In altri casi, invece, le donne che intraprendono un percorso di PMA presentano un altro problema, quello di produrre pochi ovociti. “Per questa categoria di pazienti – dice Greco – è stata messa a punto una particolare strategia di stimolazione ormonale, la DUOSTIM, che consiste nell’effettuare nello stesso ciclo due stimolazioni e due prelievi ovocitari in modo da ottenere più ovociti compensando così in un certo modo una ridotta riserva ovarica”. Non solo: anche la stessa stimolazione ormonale è migliorata nel tempo, tanto che oggi possono essere utilizzati protocolli fissi, in cui cioè il dosaggio del farmaco non deve essere adattato. E questo, conclude Greco, riduce il numero di controlli che devono essere effettuati presso il centro.

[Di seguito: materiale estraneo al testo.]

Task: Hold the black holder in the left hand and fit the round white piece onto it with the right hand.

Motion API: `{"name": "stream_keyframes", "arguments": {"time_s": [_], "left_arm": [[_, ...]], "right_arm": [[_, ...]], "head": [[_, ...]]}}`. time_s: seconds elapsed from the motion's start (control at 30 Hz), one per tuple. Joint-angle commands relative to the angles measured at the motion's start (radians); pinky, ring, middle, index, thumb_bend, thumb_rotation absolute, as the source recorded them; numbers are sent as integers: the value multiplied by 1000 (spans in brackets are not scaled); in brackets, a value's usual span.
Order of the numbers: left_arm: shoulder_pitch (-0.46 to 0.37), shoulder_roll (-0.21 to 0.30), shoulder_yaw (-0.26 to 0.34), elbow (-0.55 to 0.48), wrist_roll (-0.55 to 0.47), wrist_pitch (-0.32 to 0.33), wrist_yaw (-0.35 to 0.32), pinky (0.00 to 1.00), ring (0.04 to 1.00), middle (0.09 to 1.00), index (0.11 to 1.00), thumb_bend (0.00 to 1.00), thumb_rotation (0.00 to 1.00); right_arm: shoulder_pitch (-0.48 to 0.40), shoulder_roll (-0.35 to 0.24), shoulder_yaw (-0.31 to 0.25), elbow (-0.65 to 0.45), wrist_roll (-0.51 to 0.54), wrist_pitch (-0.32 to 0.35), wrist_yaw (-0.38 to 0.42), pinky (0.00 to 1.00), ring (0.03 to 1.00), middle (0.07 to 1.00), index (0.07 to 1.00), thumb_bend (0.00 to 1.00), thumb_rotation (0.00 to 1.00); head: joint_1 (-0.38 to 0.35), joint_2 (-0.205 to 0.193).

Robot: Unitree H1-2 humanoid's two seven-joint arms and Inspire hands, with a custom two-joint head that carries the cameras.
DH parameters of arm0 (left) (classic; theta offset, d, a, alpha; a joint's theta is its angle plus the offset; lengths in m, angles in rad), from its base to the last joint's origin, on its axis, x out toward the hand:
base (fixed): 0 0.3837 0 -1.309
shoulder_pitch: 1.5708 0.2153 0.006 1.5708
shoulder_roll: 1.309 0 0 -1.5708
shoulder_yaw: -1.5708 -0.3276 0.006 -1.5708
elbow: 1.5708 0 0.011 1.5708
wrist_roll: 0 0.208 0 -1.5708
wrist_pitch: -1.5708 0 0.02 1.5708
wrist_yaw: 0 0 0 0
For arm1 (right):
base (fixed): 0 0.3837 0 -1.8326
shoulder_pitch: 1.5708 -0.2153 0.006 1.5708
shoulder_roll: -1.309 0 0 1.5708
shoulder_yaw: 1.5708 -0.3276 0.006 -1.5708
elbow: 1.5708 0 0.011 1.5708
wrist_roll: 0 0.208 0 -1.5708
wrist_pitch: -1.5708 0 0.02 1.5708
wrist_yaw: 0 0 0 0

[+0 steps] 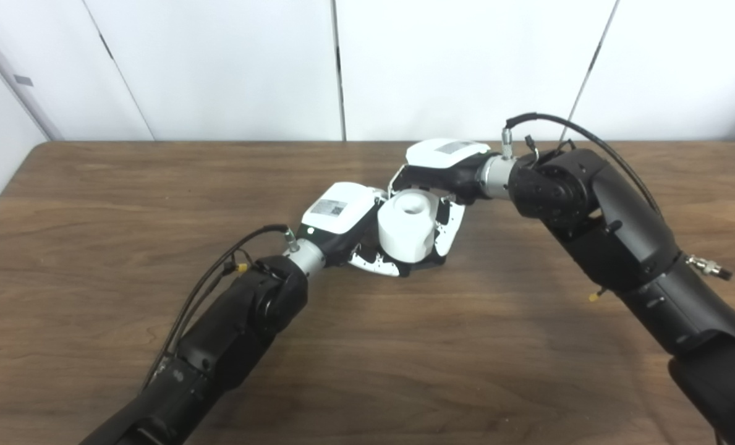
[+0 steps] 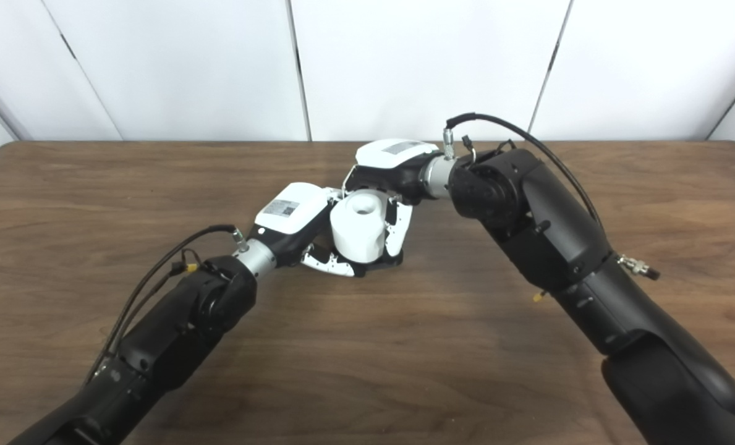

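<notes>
At the middle of the worktop (image 1: 367, 346) the two hands meet around the round white piece (image 1: 406, 232), which stands upright with its bored top face turned up, so its long axis runs near vertical. The right hand (image 1: 444, 170) comes in from above and behind, its fingers (image 1: 450, 232) curled down the far and right flank of the white piece and seemingly closed on it. The left hand (image 1: 342, 216) presses in from the left, fingers (image 1: 376, 264) reaching low under and around the base, where a strip of the black holder (image 1: 420, 267) shows beneath the white piece (most of the holder is hidden, so whether those fingers truly clamp it cannot be told). The white piece sits directly over the holder and looks touching it, though how deeply it is seated is unclear. Judging from this, what remains is a straight downward push along that vertical axis, the right hand being the one placed to give it.
</notes>
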Motion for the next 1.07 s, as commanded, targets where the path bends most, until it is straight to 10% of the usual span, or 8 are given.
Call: {"name": "stream_keyframes", "arguments": {"time_s": [0.0,1.03], "left_arm": [[63,-2,-47,73,1,18,-97,657,846,798,479,522,79],[54,1,-55,101,-1,4,-96,655,841,802,479,521,80]], "right_arm": [[-46,-8,-19,-26,8,9,1,709,810,811,943,875,120],[-100,-21,-119,-43,42,11,-29,770,850,857,958,862,68]], "head": [[0,1],[-7,-5]]}}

Ma una parte delle attenzioni per garantire il maggior successo del percorso di procreazione medicalmente assistita va rivolta anche all’uomo. “Ad aumentare le percentuali di successo contribuisce certamente anche una migliore selezione degli spermatozoi da iniettare all’interno dell’ovocita”, spiega Greco, visto che è ormai dimostrato come l’infertilità maschile possa generare maggiori anomalie cromosomiche degli embrioni. Da questo punto di vista, continua l’esperto, è fondamentale la selezione ad iperingrandimento degli spermatozoi (IMSI) e la selezione degli spermatozoi con un DNA integro non frammentato (MACS).